[BRIEF] Exclude the pictures, and otherwise reproduce the data in full.

[Items from a data source]
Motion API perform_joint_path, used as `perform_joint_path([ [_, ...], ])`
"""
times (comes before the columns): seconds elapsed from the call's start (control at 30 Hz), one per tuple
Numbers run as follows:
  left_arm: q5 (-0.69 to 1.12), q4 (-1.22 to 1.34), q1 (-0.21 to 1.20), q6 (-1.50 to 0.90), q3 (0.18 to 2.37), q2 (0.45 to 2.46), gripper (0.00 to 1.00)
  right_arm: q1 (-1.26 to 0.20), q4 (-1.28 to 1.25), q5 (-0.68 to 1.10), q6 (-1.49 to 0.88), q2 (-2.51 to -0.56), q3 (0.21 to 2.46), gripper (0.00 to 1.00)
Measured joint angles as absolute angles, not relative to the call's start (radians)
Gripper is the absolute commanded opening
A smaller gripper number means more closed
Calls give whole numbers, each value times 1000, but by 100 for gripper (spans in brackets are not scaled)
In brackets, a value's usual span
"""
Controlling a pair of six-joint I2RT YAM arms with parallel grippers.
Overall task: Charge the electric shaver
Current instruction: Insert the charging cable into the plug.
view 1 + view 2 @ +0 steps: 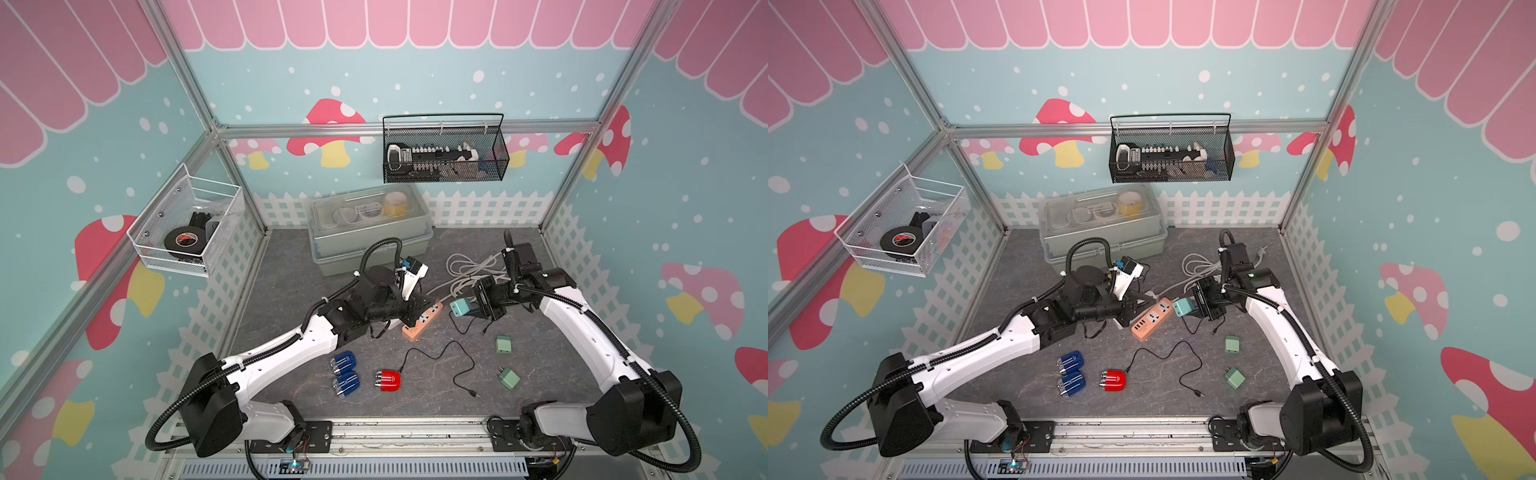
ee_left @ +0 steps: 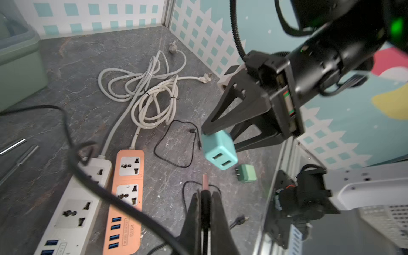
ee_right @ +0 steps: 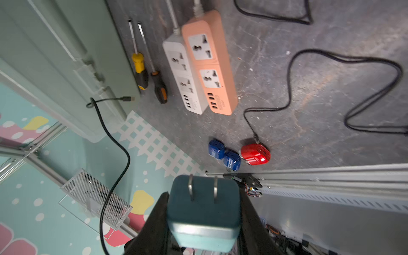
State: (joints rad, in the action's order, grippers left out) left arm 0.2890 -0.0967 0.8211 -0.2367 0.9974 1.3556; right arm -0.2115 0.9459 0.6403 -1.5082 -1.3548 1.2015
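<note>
Nearest the lens in the left wrist view, the left tool (image 2: 205, 194) was seen clenched on the USB plug (image 2: 205, 181) of a black lead (image 2: 132, 210). The metal tongue was left proud of the fingertips so that it could be entered into a port. Ahead of it, the teal adapter (image 2: 219, 150) was gripped by its flanks in the right tool (image 2: 220, 138) and carried clear of the table (image 1: 291, 270), near the far end of the orange power strip (image 1: 422, 322). Its two USB ports were turned toward the plug and its prongs back toward the right wrist camera, so both faces were kept free of the fingers. Plug and adapter were not yet touching; a straight push was judged to be the next need.

The red shaver (image 1: 388, 380) was left lying on the table near the front edge, beside two blue shavers (image 1: 344, 362) (image 1: 346, 384) and well apart from both tools. A thin lead was fitted to it, and that lead's free end (image 1: 473, 394) was unconnected. Whether the held lead was meant for it could not be told. The adapter was judged to be bound afterwards for a socket of the orange strip or the white power strip (image 2: 72, 209) beside it.
</note>
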Motion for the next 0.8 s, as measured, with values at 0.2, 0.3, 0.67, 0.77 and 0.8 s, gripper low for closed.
perform_joint_path([
  [0.2,231,-33,848,-102,936,1368,0,-195,1100,671,-1423,-1445,1279,0],
  [0.3,227,9,861,-83,936,1381,0,-195,1134,674,-1406,-1460,1280,0],
  [0.67,228,93,887,-83,937,1431,0,-195,1125,692,-1422,-1470,1265,0],
  [0.77,231,94,890,-83,937,1441,0,-195,1118,698,-1430,-1470,1264,0],
  [0.8,233,95,892,-82,937,1444,0,-195,1114,699,-1433,-1470,1264,0],
])
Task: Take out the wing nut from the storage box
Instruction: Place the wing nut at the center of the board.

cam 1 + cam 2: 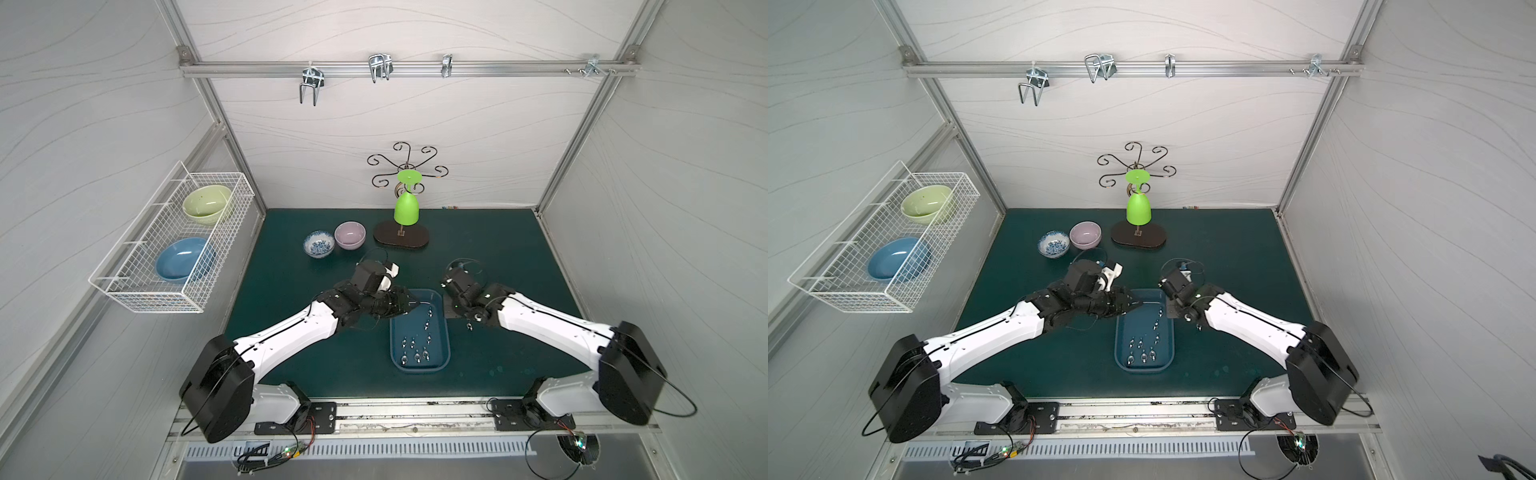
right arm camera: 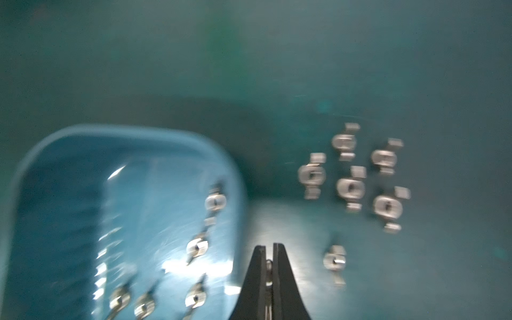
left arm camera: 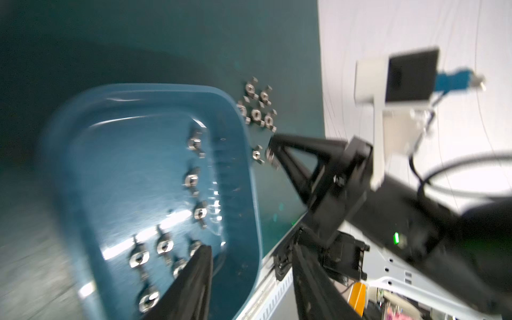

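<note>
right gripper point(image 2: 268, 245), jaws pinched narrowly on one wing nut point(image 2: 268, 266), shown over the mat point(image 2: 388, 69) just outside the storage box point(image 2: 83, 130); the nut is best lowered beside the placed nuts point(image 2: 350, 188), clear of them, before release. left gripper point(image 3: 251, 246), jaws half parted and empty, held over the box, where further nuts point(image 2: 196, 248) are left.

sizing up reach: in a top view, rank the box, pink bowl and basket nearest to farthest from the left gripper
1. box: mid-table, its far end under the left gripper.
2. pink bowl: farther back on the table, toward the left.
3. basket: on the left wall.
</note>
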### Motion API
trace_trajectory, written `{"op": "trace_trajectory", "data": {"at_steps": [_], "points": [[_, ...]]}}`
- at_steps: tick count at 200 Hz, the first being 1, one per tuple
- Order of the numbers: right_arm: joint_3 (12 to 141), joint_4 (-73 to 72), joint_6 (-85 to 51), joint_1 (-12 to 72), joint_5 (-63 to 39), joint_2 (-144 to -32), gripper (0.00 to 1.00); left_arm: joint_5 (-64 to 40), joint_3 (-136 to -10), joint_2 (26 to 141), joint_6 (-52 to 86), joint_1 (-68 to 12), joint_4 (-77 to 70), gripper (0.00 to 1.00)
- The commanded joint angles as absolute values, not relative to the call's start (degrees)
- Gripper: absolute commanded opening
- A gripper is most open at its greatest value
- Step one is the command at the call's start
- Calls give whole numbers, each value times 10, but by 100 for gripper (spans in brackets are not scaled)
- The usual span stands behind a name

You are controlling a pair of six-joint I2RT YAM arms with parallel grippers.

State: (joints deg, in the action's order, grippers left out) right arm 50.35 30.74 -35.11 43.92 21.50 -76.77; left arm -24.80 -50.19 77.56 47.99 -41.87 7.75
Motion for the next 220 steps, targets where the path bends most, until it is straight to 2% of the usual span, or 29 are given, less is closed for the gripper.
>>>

[SOLUTION]
Motion API perform_joint_path, used as `perform_joint_path([ [_, ...], ])`
"""
times (comes before the columns): seconds elapsed from the call's start (control at 30 Hz), one per tuple
Numbers run as follows:
  left_arm: q5 (-0.69 to 1.12), q4 (-1.22 to 1.34), q1 (-0.21 to 1.20), q6 (-1.50 to 0.90), q3 (0.18 to 2.37), q2 (0.45 to 2.46), gripper (0.00 to 1.00)
  right_arm: q1 (-1.26 to 0.20), q4 (-1.28 to 1.25), q5 (-0.68 to 1.10), q6 (-1.49 to 0.88), q2 (-2.51 to -0.56), q3 (0.21 to 2.46), gripper (0.00 to 1.00)
Measured joint angles as absolute angles, not relative to the call's start (radians)
Gripper is the absolute commanded opening
A smaller gripper number means more closed
Calls give whole numbers, each value times 1000, but by 100 for gripper (spans in brackets are not scaled)
In brackets, a value's usual span
"""
Controlling a pair of six-joint I2RT YAM arms with parallel grippers.
Overall task: Charge the electric shaver
Current instruction: Insert the charging cable into the plug.
view 1 + view 2 @ +0 steps: 
ee_left @ +0 steps: 
ee_right @ +0 steps: 
State: (joints rad, in the action's order, grippers left out) left arm 0.2890 -0.0967 0.8211 -0.2367 0.9974 1.3556; right arm -0.2115 0.9459 0.6403 -1.5082 -1.3548 1.2015
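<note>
Nearest the lens in the left wrist view, the left tool (image 2: 205, 194) was seen clenched on the USB plug (image 2: 205, 181) of a black lead (image 2: 132, 210). The metal tongue was left proud of the fingertips so that it could be entered into a port. Ahead of it, the teal adapter (image 2: 219, 150) was gripped by its flanks in the right tool (image 2: 220, 138) and carried clear of the table (image 1: 291, 270), near the far end of the orange power strip (image 1: 422, 322). Its two USB ports were turned toward the plug and its prongs back toward the right wrist camera, so both faces were kept free of the fingers. Plug and adapter were not yet touching; a straight push was judged to be the next need.

The red shaver (image 1: 388, 380) was left lying on the table near the front edge, beside two blue shavers (image 1: 344, 362) (image 1: 346, 384) and well apart from both tools. A thin lead was fitted to it, and that lead's free end (image 1: 473, 394) was unconnected. Whether the held lead was meant for it could not be told. The adapter was judged to be bound afterwards for a socket of the orange strip or the white power strip (image 2: 72, 209) beside it.
</note>
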Motion for the next 0.8 s, as measured, with values at 0.2, 0.3, 0.67, 0.77 and 0.8 s, gripper low for closed.
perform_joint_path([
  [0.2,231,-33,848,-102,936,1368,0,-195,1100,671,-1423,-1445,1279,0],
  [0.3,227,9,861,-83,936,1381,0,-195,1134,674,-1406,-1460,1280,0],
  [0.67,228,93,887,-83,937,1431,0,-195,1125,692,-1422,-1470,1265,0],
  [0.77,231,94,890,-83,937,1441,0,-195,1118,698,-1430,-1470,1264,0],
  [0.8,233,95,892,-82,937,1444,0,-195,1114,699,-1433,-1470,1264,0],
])
Task: Take out the wing nut from the storage box
Instruction: Place the wing nut at the center of the board.

cam 1 + cam 2: 
right arm camera: 
left arm camera: 

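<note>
right gripper point(image 2: 268, 245), jaws pinched narrowly on one wing nut point(image 2: 268, 266), shown over the mat point(image 2: 388, 69) just outside the storage box point(image 2: 83, 130); the nut is best lowered beside the placed nuts point(image 2: 350, 188), clear of them, before release. left gripper point(image 3: 251, 246), jaws half parted and empty, held over the box, where further nuts point(image 2: 196, 248) are left.

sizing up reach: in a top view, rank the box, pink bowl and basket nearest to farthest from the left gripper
1. box: mid-table, its far end under the left gripper.
2. pink bowl: farther back on the table, toward the left.
3. basket: on the left wall.
</note>
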### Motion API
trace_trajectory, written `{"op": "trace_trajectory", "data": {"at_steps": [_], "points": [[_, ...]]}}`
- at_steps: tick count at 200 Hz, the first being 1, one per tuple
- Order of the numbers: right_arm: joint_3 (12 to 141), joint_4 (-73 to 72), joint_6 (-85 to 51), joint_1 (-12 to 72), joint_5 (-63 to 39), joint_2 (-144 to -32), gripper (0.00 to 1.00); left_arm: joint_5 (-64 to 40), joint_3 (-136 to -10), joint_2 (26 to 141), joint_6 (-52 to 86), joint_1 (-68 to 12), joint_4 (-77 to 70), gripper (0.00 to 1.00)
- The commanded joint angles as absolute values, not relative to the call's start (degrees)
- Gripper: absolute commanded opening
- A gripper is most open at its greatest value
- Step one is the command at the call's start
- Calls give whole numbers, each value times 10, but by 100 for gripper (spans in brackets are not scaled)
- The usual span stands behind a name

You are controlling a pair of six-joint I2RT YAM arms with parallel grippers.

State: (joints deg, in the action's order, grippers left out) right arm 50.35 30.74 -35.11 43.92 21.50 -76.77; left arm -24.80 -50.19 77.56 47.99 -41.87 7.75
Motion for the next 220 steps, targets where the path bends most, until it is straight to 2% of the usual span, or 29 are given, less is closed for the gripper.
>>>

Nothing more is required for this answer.